It is no secret that contractual drafting can be a nightmare: even the smallest grammatical error can change the meaning and effect of a contractual clause, and one ill-considered word could jeopardise the validity of the entire contract. Some contracts contain ‘conditional clauses’, which mandate that certain events must occur or conditions be fulfilled before the contract is binding or enforceable. These clauses can have significant impacts upon the effect and enforceability of a contract, which was at issue in a recent decision of the Federal Court in ACME Properties Pty Ltd v Perpetual Corporate Trust Limited as trustee for Braeside Trust  FCA 1189 (ACME Properties v Perpetual).
The applicant, ACME, leased commercial premises from the registered proprietor of the premises, Perpetual, from 2016 to 30 June 2019. Towards the end of the lease term, the parties entered into negotiations regarding a new lease, in which Perpetual was represented by its agent, ARAM Australia Pty Ltd trading as ARA Australia (ARA).
As a result of these negotiations, ARA provided ACME with a document entitled ‘Offer to Lease’ on 25 March 2019. This ‘Offer to Lease’ document contained two leases, the first lasting a year from 1 July 2019, and the second lease commencing on 1 July 2020 for four years.
The Offer to Lease contained a clear stipulation that it was subject to ‘formal approval of the Landlord to be given or withheld in its absolute discretion; and execution of all legal documentation by the Landlord and Tenant’. On 27 March 2019, ACME signed the Offer to Lease, which was subsequently signed by ARA “for an on behalf of the landlord”, Perpetual.
A little over a month passed before ARA notified ACME that Perpetual would be accepting an offer from a third party to lease the premises instead of proceeding with its previous offer to ACME. While the formal legal documentation had been prepared (in part) it had not been executed by either party. ACME commenced proceedings against Perpetual to enforce the Offer to Lease.
ACME submitted that the Offer to Lease (as signed by both parties) constituted a binding agreement to lease. Perpetual, on the other hand, argued that the Offer to Lease was not binding because the agreement was subject to all the legal documentation for the proposed leases having been executed, which had not yet occurred, and was subject to the Landlord’s formal approval (which had not been given despite ARA signing the Offer to Lease on Perpetual’s behalf).
The Federal Court found in favour of the landlord, Perpetual, deciding that the Offer to Lease did not constitute a binding agreement to lease. His Honour emphasised the significance of the contractual words “subject to execution of all legal documentation by the Landlord and Tenant”, which had the effect of making the contract binding upon fulfilment of that condition. His Honour said that the effect of those words was such that no contract was to come into existence independently of the legal documentation, which had not been executed.

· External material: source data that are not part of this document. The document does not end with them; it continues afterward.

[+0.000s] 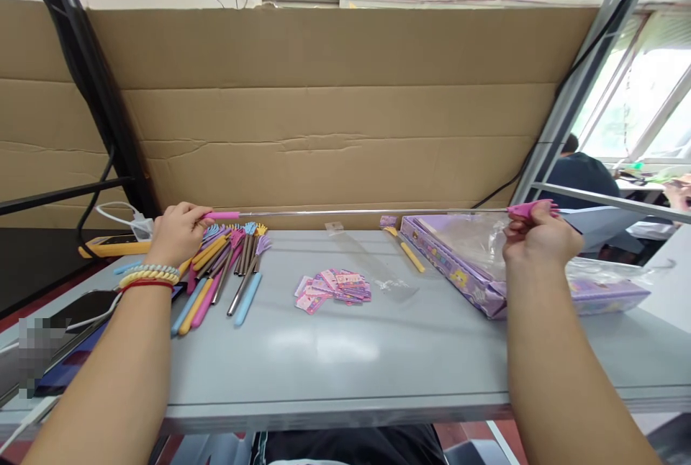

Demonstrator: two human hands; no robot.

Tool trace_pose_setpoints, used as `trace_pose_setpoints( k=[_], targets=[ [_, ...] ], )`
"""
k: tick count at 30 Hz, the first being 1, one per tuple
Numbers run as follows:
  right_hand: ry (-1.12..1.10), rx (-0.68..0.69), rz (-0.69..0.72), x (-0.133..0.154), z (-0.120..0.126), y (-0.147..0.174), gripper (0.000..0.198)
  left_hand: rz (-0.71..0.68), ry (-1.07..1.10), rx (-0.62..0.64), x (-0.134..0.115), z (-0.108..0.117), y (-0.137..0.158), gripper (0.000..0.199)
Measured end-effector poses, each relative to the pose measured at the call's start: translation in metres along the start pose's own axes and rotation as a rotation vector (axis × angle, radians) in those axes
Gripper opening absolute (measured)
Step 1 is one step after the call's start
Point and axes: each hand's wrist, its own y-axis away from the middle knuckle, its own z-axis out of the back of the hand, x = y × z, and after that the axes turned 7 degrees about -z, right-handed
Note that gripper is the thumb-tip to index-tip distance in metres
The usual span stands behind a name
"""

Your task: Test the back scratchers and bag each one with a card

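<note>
A person's left hand (181, 233) and right hand (540, 236) hold an extended pink telescoping back scratcher (345, 213) level above a gray desk (335, 350), fingers closed on its handle and claw end. Compact back scratchers (208, 299) lie at left, pink printed cards (335, 286) mid-desk, a purple box (453, 271) at right.

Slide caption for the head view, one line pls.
Left hand and right hand hold a pink-ended metal rod between them above a gray table with small pink cards.

one extended rod (359, 212), over ten short rods (208, 299), one box (450, 265)
</note>
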Motion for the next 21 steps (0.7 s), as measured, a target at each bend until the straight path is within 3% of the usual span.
trace_pose_setpoints(
  k=[5, 10, 18, 21],
  targets=[
    [-0.039, -0.105, 0.017, 0.0022, 0.0039, -0.0044, 0.031, -0.026, 0.048, 0.012, -0.0034, -0.0011, -0.0038, 0.033],
    [-0.008, -0.088, 0.026, 0.0001, 0.0043, -0.0067, 0.025, -0.012, 0.239, -0.041, -0.0016, 0.0008, -0.0024, 0.025],
    [0.073, 0.093, 0.018, -0.0037, 0.0011, -0.0005, 0.016, 0.355, 1.082, -0.35, 0.0014, 0.0043, -0.0002, 0.023],
    [0.04, 0.19, -0.039, -0.0026, 0.0012, 0.0019, 0.035, 0.444, 1.214, -0.474, -0.0002, 0.0038, -0.0053, 0.009]
  ],
)
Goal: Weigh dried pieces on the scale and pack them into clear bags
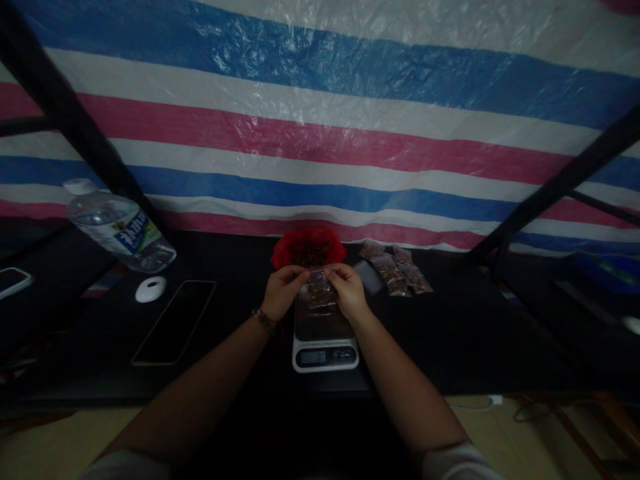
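Note:
My left hand (283,290) and my right hand (349,290) both pinch the top edge of a small clear plastic bag (320,291) filled with brown bits. I hold the bag just above the steel platform of a kitchen scale (324,333) with a small display at its front. A red bag (309,249) with dark contents stands open right behind my hands.
Several filled small bags (397,270) lie to the right of the red bag. A tilted water bottle (117,227), a white round object (151,289) and a dark phone (175,321) are on the black table at left. A striped tarp (320,133) hangs behind.

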Tool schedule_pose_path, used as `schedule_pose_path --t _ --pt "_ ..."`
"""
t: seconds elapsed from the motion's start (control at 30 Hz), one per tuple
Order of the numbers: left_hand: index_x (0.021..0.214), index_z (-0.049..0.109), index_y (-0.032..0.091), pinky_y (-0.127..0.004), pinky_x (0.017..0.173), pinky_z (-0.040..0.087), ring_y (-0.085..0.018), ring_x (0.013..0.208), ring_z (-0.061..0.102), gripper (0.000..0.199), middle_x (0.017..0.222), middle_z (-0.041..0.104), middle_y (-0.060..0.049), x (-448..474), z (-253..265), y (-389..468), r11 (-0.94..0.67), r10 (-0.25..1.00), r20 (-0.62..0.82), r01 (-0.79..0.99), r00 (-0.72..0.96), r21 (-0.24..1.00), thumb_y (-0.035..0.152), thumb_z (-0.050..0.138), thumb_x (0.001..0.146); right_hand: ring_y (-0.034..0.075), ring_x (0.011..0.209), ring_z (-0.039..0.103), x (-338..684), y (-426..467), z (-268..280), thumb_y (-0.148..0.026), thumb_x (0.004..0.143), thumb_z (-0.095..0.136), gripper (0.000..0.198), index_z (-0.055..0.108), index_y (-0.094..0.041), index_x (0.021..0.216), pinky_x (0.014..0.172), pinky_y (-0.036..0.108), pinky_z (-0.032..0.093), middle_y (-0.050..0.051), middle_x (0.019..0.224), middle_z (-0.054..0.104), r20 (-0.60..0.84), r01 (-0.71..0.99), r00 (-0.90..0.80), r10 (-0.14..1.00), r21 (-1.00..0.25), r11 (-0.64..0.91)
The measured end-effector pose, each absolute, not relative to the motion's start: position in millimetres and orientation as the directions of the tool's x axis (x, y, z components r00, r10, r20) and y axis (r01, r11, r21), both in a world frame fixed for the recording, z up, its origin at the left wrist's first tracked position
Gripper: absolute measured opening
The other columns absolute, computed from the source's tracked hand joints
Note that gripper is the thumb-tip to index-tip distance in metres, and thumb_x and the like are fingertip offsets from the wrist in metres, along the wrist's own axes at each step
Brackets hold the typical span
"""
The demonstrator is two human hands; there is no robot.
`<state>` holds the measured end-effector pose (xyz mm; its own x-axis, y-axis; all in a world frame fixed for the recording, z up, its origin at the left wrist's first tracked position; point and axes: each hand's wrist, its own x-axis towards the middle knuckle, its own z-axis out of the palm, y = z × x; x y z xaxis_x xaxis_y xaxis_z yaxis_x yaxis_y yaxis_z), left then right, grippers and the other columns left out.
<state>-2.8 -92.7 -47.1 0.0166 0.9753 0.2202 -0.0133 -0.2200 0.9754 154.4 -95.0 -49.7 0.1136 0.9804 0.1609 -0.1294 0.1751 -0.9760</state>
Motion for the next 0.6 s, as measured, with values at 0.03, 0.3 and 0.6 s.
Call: schedule_pose_path --t 0.03,0.3,0.6 --pt "0.078 0.068 0.015 -0.024 0.062 0.049 -0.014 0.065 0.061 0.027 0.074 0.068 -0.003 -2.5 -47.3 -93.2 -0.222 0.975 0.222 -0.009 0.022 0.975 0.041 0.07 0.071 0.014 0.062 0.058 153.5 -96.1 -48.4 -0.039 0.069 0.068 0.021 0.065 -0.019 0.075 0.061 0.026 0.046 0.0 0.069 0.065 0.168 -0.116 0.114 0.979 -0.977 0.181" --pt "0.078 0.069 0.015 -0.023 0.059 0.049 -0.013 0.063 0.061 0.025 0.072 0.069 -0.002 -1.6 -47.1 -94.8 -0.234 0.972 0.233 0.046 0.027 0.971 0.04 0.068 0.074 0.013 0.058 0.055 148.5 -102.5 -45.9 -0.036 0.071 0.066 0.017 0.063 -0.019 0.072 0.057 0.024 0.043 -0.002 0.065 0.061 0.22 -0.089 0.117 0.968 -0.969 0.231" --pt "0.076 0.071 0.015 -0.024 0.06 0.05 -0.015 0.064 0.063 0.024 0.072 0.07 -0.004 -1.4 -44.8 -98.3 -0.264 0.964 0.261 0.089 0.039 0.96 0.039 0.068 0.072 0.017 0.067 0.062 149.9 -104.7 -42.3 -0.035 0.073 0.067 0.015 0.068 -0.019 0.075 0.065 0.028 0.047 0.002 0.073 0.069 0.282 0.11 0.025 0.959 -0.954 0.277"
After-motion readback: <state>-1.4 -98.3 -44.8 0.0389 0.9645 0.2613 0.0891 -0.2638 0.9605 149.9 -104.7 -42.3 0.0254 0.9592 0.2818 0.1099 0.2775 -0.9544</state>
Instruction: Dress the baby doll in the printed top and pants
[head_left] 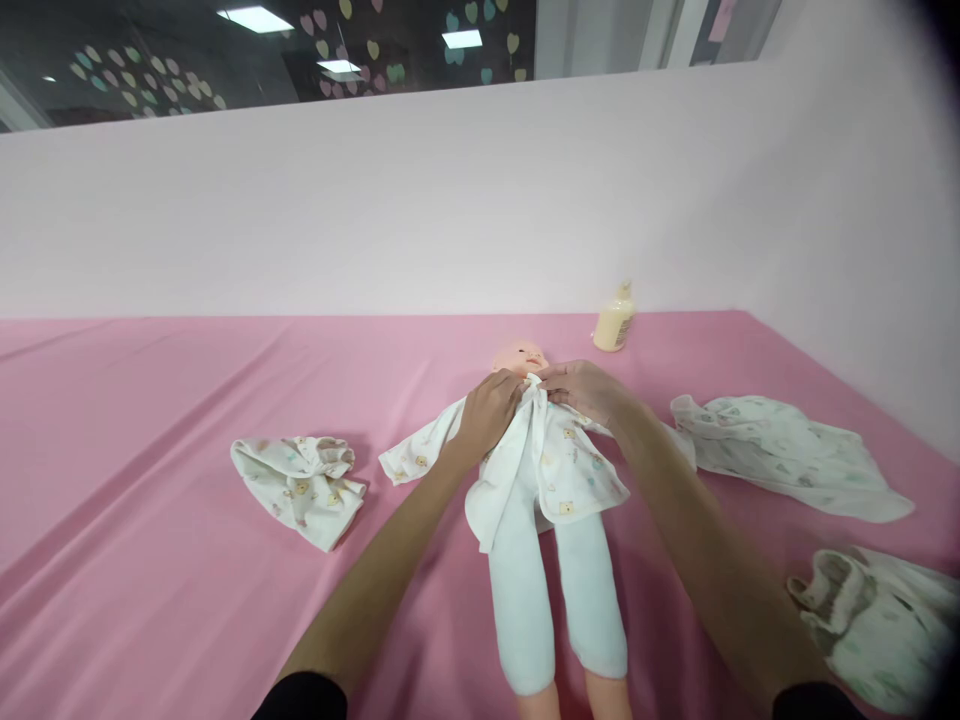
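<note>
A baby doll (pixel 520 357) lies on its back, its head toward the wall and its feet toward me. It wears pale leggings (pixel 519 610) and a white printed baby jacket (pixel 574 465), whose front hangs loosely over the body. At the neckline my left hand (pixel 489 415) has its fingers closed on the jacket's edge. My right hand (pixel 583 390) pinches the collar from the other side, just below the doll's chin. The fingertips of both hands nearly meet there; whatever fastening lies between them is too small to make out.
A pink sheet (pixel 150 480) covers the surface up to the white wall (pixel 337 220). A folded printed garment (pixel 304 490) lies at left. To the right are a thin white printed cloth (pixel 787 450) and a bundled garment (pixel 877 620). A pump bottle (pixel 614 320) stands near the wall.
</note>
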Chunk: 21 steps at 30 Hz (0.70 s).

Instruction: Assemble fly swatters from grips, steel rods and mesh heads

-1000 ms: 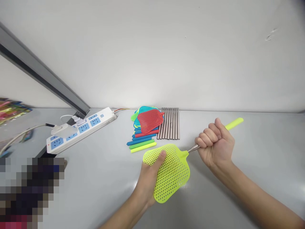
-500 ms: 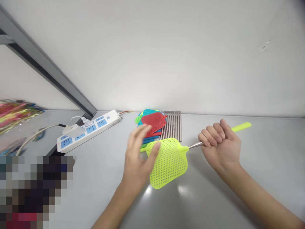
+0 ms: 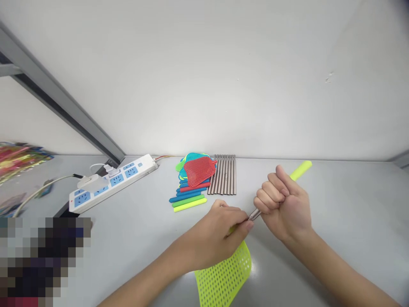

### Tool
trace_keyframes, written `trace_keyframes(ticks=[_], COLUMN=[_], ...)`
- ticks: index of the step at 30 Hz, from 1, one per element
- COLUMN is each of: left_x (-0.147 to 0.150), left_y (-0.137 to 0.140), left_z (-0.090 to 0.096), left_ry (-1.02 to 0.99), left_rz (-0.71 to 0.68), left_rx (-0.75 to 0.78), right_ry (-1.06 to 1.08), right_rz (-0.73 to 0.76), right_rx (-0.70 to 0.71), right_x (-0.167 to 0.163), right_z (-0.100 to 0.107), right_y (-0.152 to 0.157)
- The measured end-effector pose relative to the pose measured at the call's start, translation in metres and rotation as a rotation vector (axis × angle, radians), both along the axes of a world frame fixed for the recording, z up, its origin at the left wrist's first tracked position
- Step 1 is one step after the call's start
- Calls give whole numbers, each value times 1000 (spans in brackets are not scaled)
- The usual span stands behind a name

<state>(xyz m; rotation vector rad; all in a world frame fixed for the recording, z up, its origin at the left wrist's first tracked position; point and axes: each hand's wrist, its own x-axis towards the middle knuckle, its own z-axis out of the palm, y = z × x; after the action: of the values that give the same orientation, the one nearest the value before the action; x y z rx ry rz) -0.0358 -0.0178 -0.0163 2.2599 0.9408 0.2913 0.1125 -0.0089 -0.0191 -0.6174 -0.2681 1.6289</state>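
Fly swatter (image 3: 225,273), yellow-green, held in both hands on the near side of the row of steel tubes (image 3: 223,175), the reference for all positions. Its perforated head hangs below the left hand (image 3: 220,232), nearer the viewer than the row. That hand is pinched about the neck, thumb opposing fingers, presumably to steady the head where it meets the shaft (image 3: 254,214); the fingers hide the joint itself. The right hand (image 3: 283,204), to the near right of the row, is wrapped in a fist around the shaft and the lower part of the handle (image 3: 301,170), whose tip projects beyond; such a grip would resist twisting and pulling. The hands are near each other but apart, a short length of shaft showing between them. Left of the row, loose handles, among them a green handle (image 3: 188,201) and a yellow handle (image 3: 191,205), lie roughly parallel, apparently sorted by kind. A red swatter head (image 3: 200,171) tops the pile of heads beside the row. Farther left stands a power strip (image 3: 111,183), probably set aside for working room.
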Motion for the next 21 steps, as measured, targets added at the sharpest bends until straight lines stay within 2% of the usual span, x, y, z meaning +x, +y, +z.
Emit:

A key distinction was drawn between the facts of this case and the case of RTS Flexible Systems, which had similar facts albeit with a crucial difference. In RTS, unexecuted draft contractual documentation, which contained a ‘subject to contract’ clause, was found to constitute a binding contract because there was substantial subsequent conduct by both parties which indicated the parties had reached a binding agreement, thereby waiving the conditional clause.
This case serves as an important warning to potential contracting parties to read the contract carefully before signing, keeping an eye out for any ‘conditional’ or ‘subject to’ clauses. It is also important to be cognisant of the effect of these clauses, as courts are likely to give full effect to the ordinary language, which may render the contract unenforceable until such conditions are fulfilled.